Your assignment. The response should repeat word for word every line below from the one with "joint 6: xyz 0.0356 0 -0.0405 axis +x" to the one with "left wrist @", inclusive, and nothing else; leave pictures out.

■ ■ ■ ■ ■ ■ ■

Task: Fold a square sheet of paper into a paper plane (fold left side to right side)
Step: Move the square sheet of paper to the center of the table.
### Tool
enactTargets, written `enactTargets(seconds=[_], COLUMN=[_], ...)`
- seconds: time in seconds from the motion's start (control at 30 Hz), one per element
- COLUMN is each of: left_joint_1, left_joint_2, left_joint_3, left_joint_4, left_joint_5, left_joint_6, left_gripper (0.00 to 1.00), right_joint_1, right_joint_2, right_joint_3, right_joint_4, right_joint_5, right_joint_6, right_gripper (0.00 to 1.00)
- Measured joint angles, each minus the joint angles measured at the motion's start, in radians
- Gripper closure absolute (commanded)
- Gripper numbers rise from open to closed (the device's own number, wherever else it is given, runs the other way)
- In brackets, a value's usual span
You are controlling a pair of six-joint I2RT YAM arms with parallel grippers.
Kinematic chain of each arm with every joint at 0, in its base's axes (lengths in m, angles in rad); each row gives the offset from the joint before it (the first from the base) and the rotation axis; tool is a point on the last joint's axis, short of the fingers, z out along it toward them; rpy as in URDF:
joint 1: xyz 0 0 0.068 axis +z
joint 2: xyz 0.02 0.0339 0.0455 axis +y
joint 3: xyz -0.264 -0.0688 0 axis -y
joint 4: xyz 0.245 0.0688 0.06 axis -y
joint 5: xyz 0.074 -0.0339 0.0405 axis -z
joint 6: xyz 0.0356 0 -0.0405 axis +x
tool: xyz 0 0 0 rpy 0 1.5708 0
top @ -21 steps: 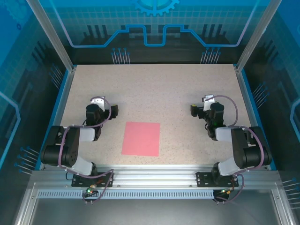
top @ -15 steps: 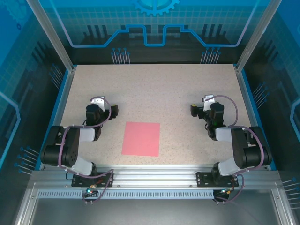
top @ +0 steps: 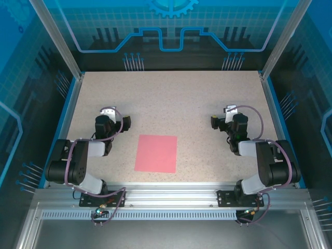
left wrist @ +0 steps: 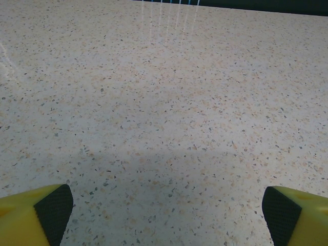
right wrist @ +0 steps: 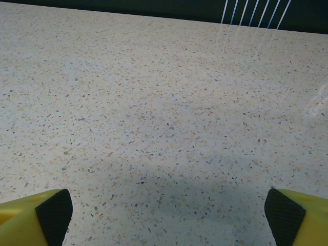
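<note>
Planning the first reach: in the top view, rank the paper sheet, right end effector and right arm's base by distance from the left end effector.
1. The square sheet of paper, to the near right of the left end effector.
2. The right end effector, straight across the table.
3. The right arm's base, at the near right edge.

Speckled beige table (top: 171, 98); flat pink-red square sheet of paper (top: 156, 153) lying near front edge, centred.
</note>
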Motion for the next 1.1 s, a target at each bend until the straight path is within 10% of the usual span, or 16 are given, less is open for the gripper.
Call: enactTargets(seconds=[0.67,1.1], left_joint_1=[-0.026,-0.555], left_joint_2=[-0.317,-0.140], left_joint_3=[0.387,0.520], left_joint_4=[-0.731,-1.187], left_joint_5=[0.036,0.024], left_joint_6=[-0.266,-0.305], left_gripper=[0.01,0.27], right_joint_1=[0.040,0.138], right_joint_2=[-0.470,-0.653], right_joint_3=[0.137,0.140], right_joint_4=[-0.533,-0.832], right_joint_5=[0.001,-0.009], right_joint_6=[0.172,0.351], right_gripper=[0.00,0.00])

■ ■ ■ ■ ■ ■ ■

Response.
joint 6: xyz 0.0356 0 -0.0405 axis +x
tool: xyz 0 0 0 rpy 0 1.5708 0
top @ -21 steps: 
top @ -15 steps: 
top @ +0 steps: 
left wrist @ +0 steps: 

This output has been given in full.